UNITED STATES DISTRICT COURT FOR THE MIDDLE DISTRICT OF GEORGIA COLUMBUS DIVISION
Sep 29, 2015
MDL Docket No. 2004 (M.D. Ga. Sep. 29, 2015)

Opinion

MDL Docket No. 2004 4:08-MD-2004 (CDL) Case No. 4:12-cv-276 (B. BURCH)

09-29-2015

IN RE MENTOR CORP. OBTAPE TRANSOBTURATOR SLING PRODUCTS LIABILITY LITIGATION


ORDER

Defendant Mentor Worldwide LLC developed a suburethral sling product called ObTape Transobturator Tape, which was used to treat women with stress urinary incontinence. Plaintiff Barbara Burch was implanted with ObTape and asserts that she suffered injuries caused by ObTape. Mrs. Burch brought this product liability action against Mentor, contending that ObTape had design and/or manufacturing defects that proximately caused her injuries. Mrs.

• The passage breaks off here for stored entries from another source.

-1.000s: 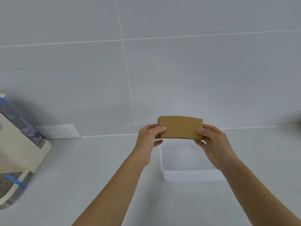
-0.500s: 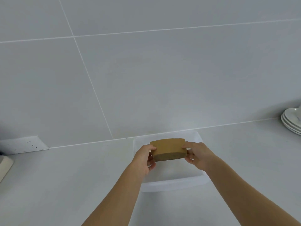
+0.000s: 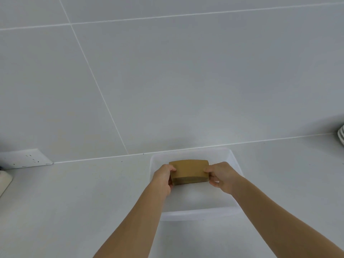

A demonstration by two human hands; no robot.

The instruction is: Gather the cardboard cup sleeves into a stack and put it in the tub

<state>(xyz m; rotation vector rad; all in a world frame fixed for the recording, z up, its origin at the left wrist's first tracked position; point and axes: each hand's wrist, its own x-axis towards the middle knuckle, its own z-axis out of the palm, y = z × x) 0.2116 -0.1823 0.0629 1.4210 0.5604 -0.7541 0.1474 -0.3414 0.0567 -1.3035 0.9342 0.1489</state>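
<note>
A person holds a stack of cardboard cup sleeves (image 3: 189,171) between both hands, inside the outline of a white tub (image 3: 197,213) that sits on a pale grey counter (image 3: 74,202). The left hand (image 3: 163,176) grips the left end of the stack, thumb on the top face and the other fingers curled underneath. The right hand (image 3: 221,176) grips the right end in the same way, thumb pressed on top near the corner. Both hands are closed firmly on the stack, one at each short end.

The stack is brown, slightly curved along its long edges, and lies roughly level, with its broad face up and the layered edges of several sleeves showing along the near side. It sits over the far half of the tub, below the line of the rim as seen from above; whether it already touches the tub floor cannot be told from this angle, since the hands hide its underside.

The tub is translucent white and rectangular, with its far wall close to the tiled wall (image 3: 186,81). Both forearms reach across its near rim.

At the left, a white wall socket (image 3: 26,161) is mounted just above the counter line. At the far right edge, a stack of white plates (image 3: 341,135) is partly in view on the counter, well apart from the tub.
</note>
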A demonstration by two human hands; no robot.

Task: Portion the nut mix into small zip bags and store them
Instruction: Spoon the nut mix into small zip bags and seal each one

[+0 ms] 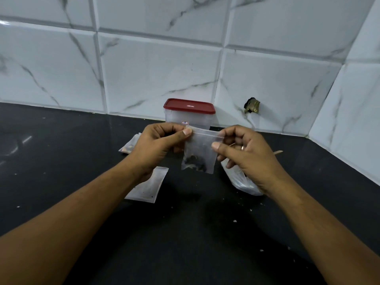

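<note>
A small clear zip bag (200, 153) with a little dark nut mix at its bottom hangs above the black counter (185, 233). My left hand (158, 149) pinches the bag's top left corner at the zip strip. My right hand (244, 155) pinches its right edge, thumb on the front just below the strip. Behind the bag stands a clear plastic container with a red lid (189, 113). A flat zip bag (147, 187) lies under my left wrist, another bag with nuts (128, 147) lies left of my left hand, and a larger plastic bag (240, 181) lies under my right hand.
White marble-look tiled walls rise behind and to the right, meeting in a corner. A brass fitting (251, 105) sticks out of the back wall. A thin wooden stick (277, 152) pokes out behind my right hand. Small crumbs dot the counter.
</note>
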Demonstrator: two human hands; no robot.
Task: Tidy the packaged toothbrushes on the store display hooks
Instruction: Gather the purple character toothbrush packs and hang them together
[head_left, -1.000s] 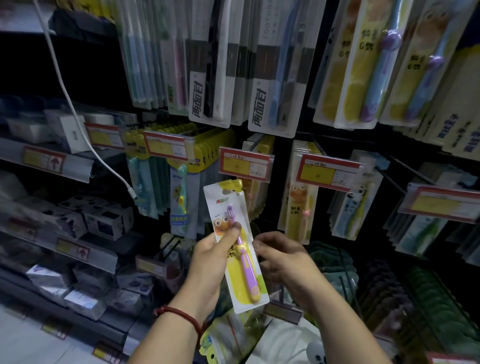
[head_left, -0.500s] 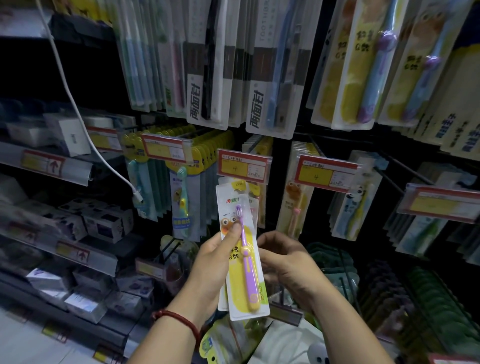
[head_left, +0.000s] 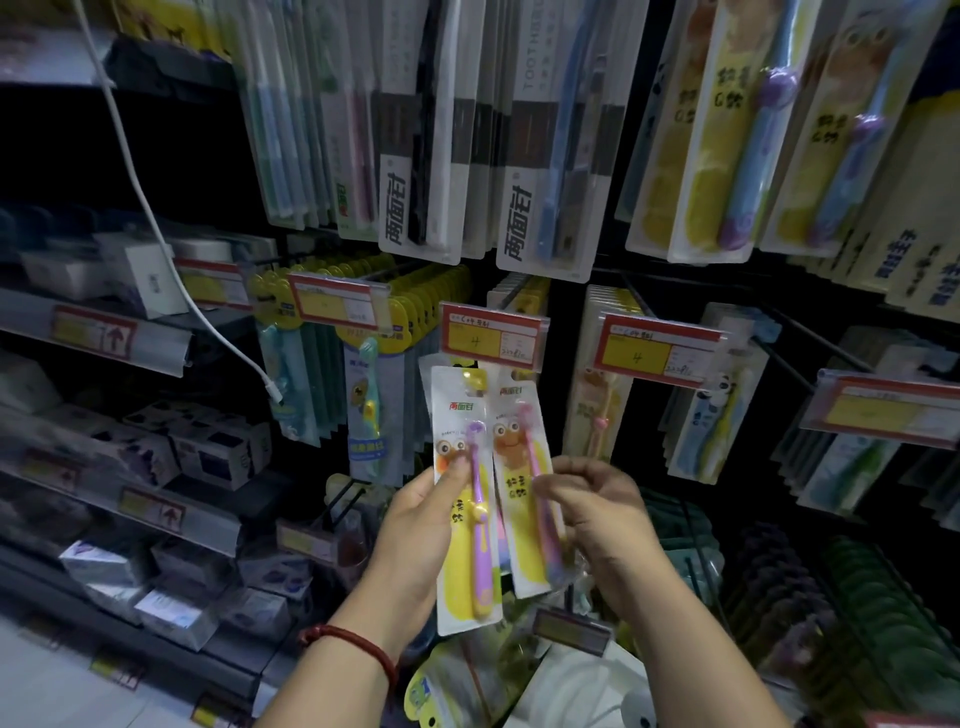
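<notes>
Plastic, clear and glossy, bubbles over flat white card with rounded corners. The left hand (head_left: 421, 535) curls round the purple-brush pack (head_left: 467, 405), thumb pressed on its cartoon eyes, with a chunky purple handle over a yellow print. Touching its edge, the pink-brush pack (head_left: 514, 467) is pinched by the right hand's (head_left: 597, 514) curled fingers. Both packs sit just under a red-and-yellow price tag (head_left: 493, 338). There's a red cord bracelet (head_left: 358, 644) on the left wrist.

Two hands (head_left: 415, 530) (head_left: 608, 525), two held toothbrush packs (head_left: 457, 410) (head_left: 519, 467) (cartoon-faced), one white cable (head_left: 152, 218), one red bracelet (head_left: 363, 644).
</notes>
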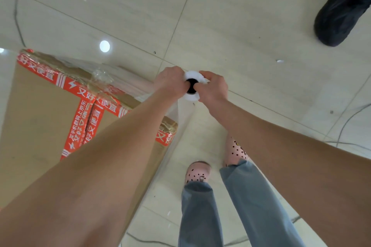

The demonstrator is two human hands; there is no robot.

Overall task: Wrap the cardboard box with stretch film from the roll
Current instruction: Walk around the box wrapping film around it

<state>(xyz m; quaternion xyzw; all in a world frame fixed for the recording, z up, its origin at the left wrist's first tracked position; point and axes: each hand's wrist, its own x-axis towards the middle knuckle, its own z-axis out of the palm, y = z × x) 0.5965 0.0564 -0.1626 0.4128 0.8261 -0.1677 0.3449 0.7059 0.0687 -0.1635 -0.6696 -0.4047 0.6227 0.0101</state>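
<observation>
Nearest the viewer, below the hands, two feet in pink perforated clogs point(197, 172) under grey-blue trouser legs point(200, 216) stand on the pale tiled floor point(241, 16). Ahead of them the left hand point(170, 82) and right hand point(213, 88) both clench the upright white roll of clear stretch film point(191, 86), gripping its top end from either side, fingers at the dark core. Left of and below the hands stands the large brown cardboard box sealed with red printed tape point(40, 116); film already clings round its upper edge, and a taut sheet runs from roll to box corner. I judge the step goes best by keeping the roll vertical and the film tight while walking round. Thin cables point(341, 126) on the floor right of the hands could trip the feet. Farthest, up right, a bystander's black shoe point(339, 12) stands clear.
</observation>
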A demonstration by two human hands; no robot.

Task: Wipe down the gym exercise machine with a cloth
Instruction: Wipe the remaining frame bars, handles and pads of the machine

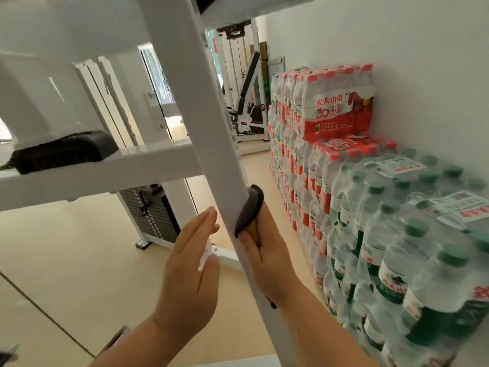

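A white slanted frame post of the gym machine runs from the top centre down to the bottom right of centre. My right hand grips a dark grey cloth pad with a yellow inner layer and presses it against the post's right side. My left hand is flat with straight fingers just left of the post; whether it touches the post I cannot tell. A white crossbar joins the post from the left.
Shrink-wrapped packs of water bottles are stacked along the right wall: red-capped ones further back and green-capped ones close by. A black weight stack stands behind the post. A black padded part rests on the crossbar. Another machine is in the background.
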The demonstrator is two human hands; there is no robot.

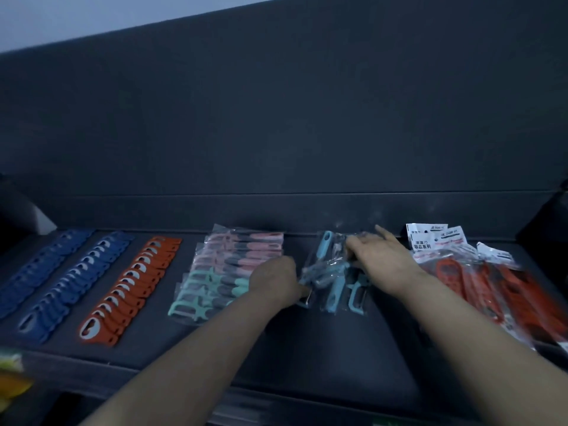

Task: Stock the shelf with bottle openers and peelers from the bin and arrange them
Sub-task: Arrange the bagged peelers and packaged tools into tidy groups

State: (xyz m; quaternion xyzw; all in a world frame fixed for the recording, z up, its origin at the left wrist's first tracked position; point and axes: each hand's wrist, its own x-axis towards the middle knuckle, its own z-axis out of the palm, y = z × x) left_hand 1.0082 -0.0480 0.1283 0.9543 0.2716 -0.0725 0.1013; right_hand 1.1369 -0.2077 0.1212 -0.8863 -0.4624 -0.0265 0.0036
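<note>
Blue peeler packets [333, 282]: loose pile in clear plastic, centre of the shelf [276, 342], close to its back wall. Three light-blue handles can be counted, plus one darker peeler at the pile's 4 o'clock edge. The full packet count is unreadable through the glare.

Left hand [273, 281]: at 9 o'clock of the pile, fingers curled round its near-left edge, gripping the plastic.

Right hand [381, 259]: on the pile's 1 o'clock side, fingers spread and mostly straight, pressing down on top. The index finger points toward the back wall.

Pink and teal peeler packets [227, 272]: one overlapped column just left of the left hand, at 9 o'clock. Pink lies at the back and teal at the front; about six pink and three teal, blurred.

Orange bottle openers [129, 287]: one shingled row farther out at 9 o'clock, a dozen or more.

Blue bottle openers [61, 281]: two shingled rows beyond the orange one, too blurred to count.

Red packets [491, 281]: at 3 o'clock, overlapping heap with white header cards; four cards visible.

Yellow object [12, 379]: one, at 8 o'clock, frame edge, blurred.
</note>
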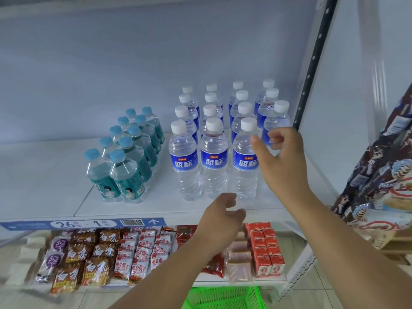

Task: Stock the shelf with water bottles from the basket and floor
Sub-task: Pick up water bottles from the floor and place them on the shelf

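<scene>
Several clear water bottles with blue labels and white caps [214,152] stand in rows on the white shelf [55,175], right of centre. My right hand [281,157] hovers beside the front right bottle [245,159], fingers curled apart, holding nothing. My left hand [223,217] is lower, in front of the shelf edge below the front row, fingers loosely apart and empty. The top of a green basket [225,297] shows at the bottom; its contents are hidden.
Several teal-labelled bottles with light blue caps [124,161] stand left of the water bottles. The lower shelf holds snack packets [93,255] and red cartons [267,248]. A dark upright post [312,70] and hanging snack bags [383,175] border the right.
</scene>
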A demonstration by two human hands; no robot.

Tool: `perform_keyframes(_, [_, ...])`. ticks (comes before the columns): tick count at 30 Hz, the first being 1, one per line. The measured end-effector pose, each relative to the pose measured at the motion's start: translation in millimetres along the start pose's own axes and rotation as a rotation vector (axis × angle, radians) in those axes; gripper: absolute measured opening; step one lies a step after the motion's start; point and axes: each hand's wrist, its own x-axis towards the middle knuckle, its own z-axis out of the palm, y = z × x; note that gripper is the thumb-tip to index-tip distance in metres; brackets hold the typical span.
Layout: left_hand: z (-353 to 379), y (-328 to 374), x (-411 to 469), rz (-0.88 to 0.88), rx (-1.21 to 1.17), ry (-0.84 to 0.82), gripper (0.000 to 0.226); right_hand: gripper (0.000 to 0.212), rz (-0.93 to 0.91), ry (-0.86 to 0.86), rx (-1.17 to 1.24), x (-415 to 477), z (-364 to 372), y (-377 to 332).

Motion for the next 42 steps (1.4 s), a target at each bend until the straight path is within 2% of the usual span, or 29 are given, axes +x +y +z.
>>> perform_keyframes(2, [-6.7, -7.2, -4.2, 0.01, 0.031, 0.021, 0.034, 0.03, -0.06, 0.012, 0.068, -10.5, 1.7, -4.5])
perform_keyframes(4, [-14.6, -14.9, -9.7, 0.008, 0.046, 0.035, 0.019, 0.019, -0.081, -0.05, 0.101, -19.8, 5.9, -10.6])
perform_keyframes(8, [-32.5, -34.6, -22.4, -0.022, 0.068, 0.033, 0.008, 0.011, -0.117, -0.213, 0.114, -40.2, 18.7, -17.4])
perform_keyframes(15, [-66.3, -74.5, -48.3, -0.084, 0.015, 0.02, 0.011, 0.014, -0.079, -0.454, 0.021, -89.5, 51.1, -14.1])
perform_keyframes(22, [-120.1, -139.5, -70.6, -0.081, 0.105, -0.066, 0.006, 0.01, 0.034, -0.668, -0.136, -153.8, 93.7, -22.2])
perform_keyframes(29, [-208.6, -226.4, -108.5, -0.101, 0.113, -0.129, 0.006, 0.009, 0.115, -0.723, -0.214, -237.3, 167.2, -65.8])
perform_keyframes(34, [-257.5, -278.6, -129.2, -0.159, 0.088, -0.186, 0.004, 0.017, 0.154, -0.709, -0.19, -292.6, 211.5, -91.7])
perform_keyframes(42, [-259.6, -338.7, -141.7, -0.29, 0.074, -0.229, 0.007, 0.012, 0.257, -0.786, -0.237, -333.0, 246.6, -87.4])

Burch also asserts that Mentor did not adequately warn her physicians about the risks associated with ObTape. Mrs. Burch's husband Rufus asserts a loss of consortium claim. Mentor seeks summary judgment on several of Mrs. Burch's claims. For the reasons set forth below, Mentor's Motion for Partial Summary Judgment (ECF No. 38 in 4:12-cv-276) is granted in part and denied in part.

SUMMARY JUDGMENT STANDARD

Summary judgment may be granted only "if the movant shows that there is no genuine dispute as to any material fact and the movant is entitled to judgment as a matter of law." Fed. R. Civ. P. 56(a). In determining whether a genuine dispute of material fact exists to defeat a motion for summary judgment, the evidence is viewed in the light most favorable to the party opposing summary judgment, drawing all justifiable inferences in the opposing party's favor. Anderson v. Liberty Lobby, Inc., 477 U.S. 242, 255 (1986). A fact is material if it is relevant or necessary to the outcome of the suit. Id. at 248. A factual dispute is genuine if the evidence would allow a reasonable jury to return a verdict for the nonmoving party. Id.

FACTUAL BACKGROUND

Viewed in the light most favorable to Plaintiffs, the record reveals the following. Plaintiffs are residents of Florida, and all of Mrs. Burch's medical treatment relevant to this action occurred in Alabama.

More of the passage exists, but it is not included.